Yes, reporters ignored that Gospel of John flub in President Obama's speech in Dallas

Clearly, President Barack Obama knew that if he was going to speak during a public memorial service in Dallas, it would be wise -- metaphorically speaking -- to bring a Bible and to quote it early and often. Obama did precisely that.

After all, former President George W. Bush was also going to be speaking during this event and, since he is a native who speaks Texan, you just knew that he would be quoting scripture. Sure enough, he did.

But if you are looking for news reports that explored the biblical elements of this important Obama address you will need to do some digging. In fact, there are fewer biblical references in the relevant news reports than there were in the early hours after that speech, for a very interesting reason. Hold that thought.

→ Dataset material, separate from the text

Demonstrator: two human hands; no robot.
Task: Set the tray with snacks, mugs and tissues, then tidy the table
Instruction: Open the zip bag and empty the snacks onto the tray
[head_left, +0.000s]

At the top of the news media food chain, the current version of the New York Times report on the speech at least mentions, vaguely, that the Bible played a role in this interfaith memorial rite:

DALLAS -- President Obama said on Tuesday that the nation mourned with Dallas for five police officers gunned down by a black Army veteran, but he implored Americans not to give in to despair or the fear that “the center might not hold.”
“I’m here to insist that we are not as divided as we seem,” Mr. Obama said at a memorial service for the officers in Dallas, where he quoted Scripture, alluded to Yeats and at times expressed a sense of powerlessness to stop the racial violence that has marked his presidency. But Mr. Obama also spoke hard truths to both sides.

Now, after reading that, I expected to see some biblical quotations in the news coverage. However, they didn't make the cut into the final version of the Times story. Yes, there is a reason for that -- as noted by one M.Z. "GetReligionista emerita" Hemingway.

Here's a hint, in the report at NBC News:

Invoking scripture and the nation's long civil rights struggle, Obama urged all of them to remember their shared goals of justice and peace.
He quoted from the Gospel of John: "Let us not love with words or speech but with actions and in truth."